Task to complete:
Write down exactly the lines from the one with "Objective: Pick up" to the end of the data, first and last included, and no others.

Data excerpt:
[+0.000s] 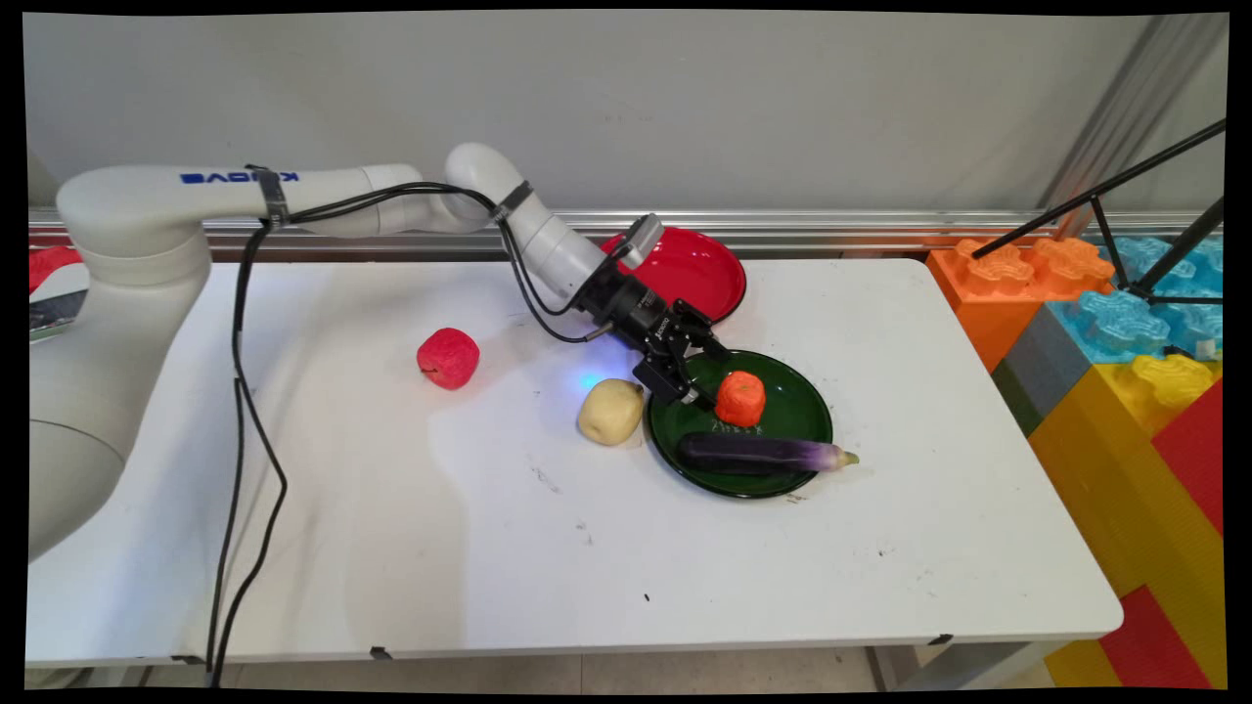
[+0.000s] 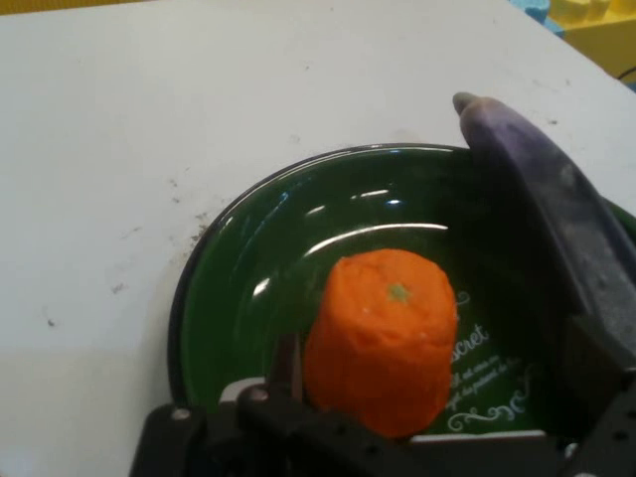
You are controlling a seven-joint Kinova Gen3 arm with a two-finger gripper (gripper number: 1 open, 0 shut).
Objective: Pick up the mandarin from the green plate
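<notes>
The black gripper (image 1: 706,376) reaches down over the left part of a dark green plate (image 1: 802,416), its fingers spread apart on either side of an orange fruit-shaped toy (image 1: 740,398). In the hand view that orange toy (image 2: 386,340) stands upright on the green plate (image 2: 238,288) directly ahead of the gripper (image 2: 427,417), between the two fingers, with a small green mark on its top; the fingers look released rather than pressed on it, and whether either one touches it cannot be told. Just past the orange toy, on the side of the plate nearer the table's front edge, a purple eggplant (image 1: 763,454) lies on its side, its tip sticking out over the plate's rim; in the hand view the eggplant (image 2: 556,209) runs along the right side, beside one finger. Just beside the gripper, off the plate on the white table (image 1: 489,548), sits a pale yellow potato-like toy (image 1: 611,412), close to the plate's rim. Behind the gripper's wrist a red plate (image 1: 699,274) lies by the wall. Well apart, further back along the arm's side, a red apple (image 1: 449,358) rests on the table.
</notes>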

Written response:
Objective: Pick up the mandarin from the green plate
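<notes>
The black gripper (image 1: 706,376) reaches down over the left part of a dark green plate (image 1: 802,416), its fingers spread apart on either side of an orange fruit-shaped toy (image 1: 740,398). In the hand view that orange toy (image 2: 386,340) stands upright on the green plate (image 2: 238,288) directly ahead of the gripper (image 2: 427,417), between the two fingers, with a small green mark on its top; the fingers look released rather than pressed on it, and whether either one touches it cannot be told. Just past the orange toy, on the side of the plate nearer the table's front edge, a purple eggplant (image 1: 763,454) lies on its side, its tip sticking out over the plate's rim; in the hand view the eggplant (image 2: 556,209) runs along the right side, beside one finger. Just beside the gripper, off the plate on the white table (image 1: 489,548), sits a pale yellow potato-like toy (image 1: 611,412), close to the plate's rim. Behind the gripper's wrist a red plate (image 1: 699,274) lies by the wall. Well apart, further back along the arm's side, a red apple (image 1: 449,358) rests on the table.
</notes>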

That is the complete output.